AIOps – the combination of big data and machine learning to automate IT operations processes – allows businesses to manage large volumes of data across distributed IT systems and reduces the time to perform and respond to daily operational tasks.
By: Anand Patil
A few weeks ago, I had the opportunity to meet up with the CIO of a large Indian Enterprise. This CIO is well known for driving the digital agenda for the company, which has helped them get much closer to their customers. This time, however, there was concern in his voice. A critical, customer-facing application was reporting performance issues for a few days, and his Operations team had spent days trying to get to the bottom of the problem, without much success. This was causing dissatisfaction with customers, not to mention escalations from business stakeholders who wanted the issue resolved immediately.
If this scenario sounds familiar, you are not alone. Virtually every business today depends on continuous performance and innovation of its digital services. And the application environs of today have become increasingly complex –IT professionals have to ensure performance and reliability of distributed systems across virtualized and multi-cloud environments, interspersed with multi-layer security and controls. When an issue hits, the ambiance in the IT Operations room can vary from being tense and frantic, to resembling a war zone – depending on the nature of the issue and the service impacted.
Downtime is Expensive
IT outages can be expensive. In ITIC’s 11th annual Hourly Cost of Downtime survey of 1000 businesses from March through June 2020, 40% of those surveyed indicate that a single hour of downtime can cost their firms from $1 million to over $5 million!
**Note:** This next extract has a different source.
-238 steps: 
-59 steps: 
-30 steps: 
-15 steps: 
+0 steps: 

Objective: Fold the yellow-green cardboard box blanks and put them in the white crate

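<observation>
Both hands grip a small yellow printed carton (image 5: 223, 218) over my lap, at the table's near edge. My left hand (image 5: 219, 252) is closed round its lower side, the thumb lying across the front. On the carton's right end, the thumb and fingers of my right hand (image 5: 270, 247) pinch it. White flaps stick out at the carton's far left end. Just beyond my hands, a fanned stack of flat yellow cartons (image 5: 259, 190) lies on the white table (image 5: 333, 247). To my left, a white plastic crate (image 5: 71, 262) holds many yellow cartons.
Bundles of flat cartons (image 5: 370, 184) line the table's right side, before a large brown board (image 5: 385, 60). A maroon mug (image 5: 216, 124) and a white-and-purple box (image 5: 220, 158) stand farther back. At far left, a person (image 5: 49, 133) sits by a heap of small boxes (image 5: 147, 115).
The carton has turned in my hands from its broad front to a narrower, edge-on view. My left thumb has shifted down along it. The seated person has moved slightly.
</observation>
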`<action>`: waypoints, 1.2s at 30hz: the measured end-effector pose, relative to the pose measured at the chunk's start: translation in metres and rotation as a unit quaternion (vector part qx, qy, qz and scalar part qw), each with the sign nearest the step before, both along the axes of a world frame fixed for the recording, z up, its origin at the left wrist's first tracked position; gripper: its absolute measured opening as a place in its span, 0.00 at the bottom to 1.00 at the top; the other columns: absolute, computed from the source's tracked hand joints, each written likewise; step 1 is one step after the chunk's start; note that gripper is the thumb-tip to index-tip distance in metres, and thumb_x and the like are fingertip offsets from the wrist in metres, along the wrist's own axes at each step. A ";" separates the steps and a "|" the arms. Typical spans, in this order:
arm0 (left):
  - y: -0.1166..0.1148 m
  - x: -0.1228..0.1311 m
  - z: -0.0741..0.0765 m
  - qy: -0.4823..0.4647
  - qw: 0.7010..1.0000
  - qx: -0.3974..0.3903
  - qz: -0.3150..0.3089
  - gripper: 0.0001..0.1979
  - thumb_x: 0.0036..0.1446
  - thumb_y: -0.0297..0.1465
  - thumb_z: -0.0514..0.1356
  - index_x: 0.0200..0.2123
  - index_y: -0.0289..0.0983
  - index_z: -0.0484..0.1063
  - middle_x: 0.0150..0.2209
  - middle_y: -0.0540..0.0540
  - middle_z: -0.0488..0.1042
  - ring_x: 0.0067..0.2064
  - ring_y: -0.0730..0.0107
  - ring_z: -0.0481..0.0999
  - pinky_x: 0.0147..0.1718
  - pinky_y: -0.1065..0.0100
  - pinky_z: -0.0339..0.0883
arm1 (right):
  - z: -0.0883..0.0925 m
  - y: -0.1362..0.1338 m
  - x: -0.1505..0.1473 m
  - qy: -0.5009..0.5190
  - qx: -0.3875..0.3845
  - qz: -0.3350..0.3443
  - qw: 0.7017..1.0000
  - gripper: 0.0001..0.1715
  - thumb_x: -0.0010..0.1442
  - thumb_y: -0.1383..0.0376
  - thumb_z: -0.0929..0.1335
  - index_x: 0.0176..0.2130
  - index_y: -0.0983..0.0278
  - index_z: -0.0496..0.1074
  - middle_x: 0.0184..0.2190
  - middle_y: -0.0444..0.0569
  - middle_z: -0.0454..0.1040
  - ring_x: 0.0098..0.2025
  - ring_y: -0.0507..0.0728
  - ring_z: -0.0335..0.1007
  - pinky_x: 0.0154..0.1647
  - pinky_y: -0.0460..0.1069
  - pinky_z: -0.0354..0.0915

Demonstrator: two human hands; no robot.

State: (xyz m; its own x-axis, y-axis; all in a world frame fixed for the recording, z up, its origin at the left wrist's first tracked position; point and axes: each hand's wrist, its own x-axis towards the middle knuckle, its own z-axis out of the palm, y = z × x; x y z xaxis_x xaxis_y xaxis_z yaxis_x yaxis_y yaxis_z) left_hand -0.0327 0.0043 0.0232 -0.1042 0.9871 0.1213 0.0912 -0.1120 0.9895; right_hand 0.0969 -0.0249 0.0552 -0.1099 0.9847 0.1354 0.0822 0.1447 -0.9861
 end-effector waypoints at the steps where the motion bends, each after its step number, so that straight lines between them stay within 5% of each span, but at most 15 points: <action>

LogicMonitor’s 2019 IT Outage Impact Study found that those companies that experience brownouts and outages frequently,often experience costs 16 times higher than companies with fewer downtime instances. The study also found that companies with frequent downtime require almost twice as many team members tasked with troubleshooting problems and troubleshooting in these companies takes almost twice as long.
Needless to say, reducing downtime can have a significant impact on the company’s bottom line, but how do the digital leaders of today take a proactive approach to managing resources, capacity, storage and security, while ensuring business continuity? The answer lies in leveraging the very capabilities that are being deployed through their initiatives.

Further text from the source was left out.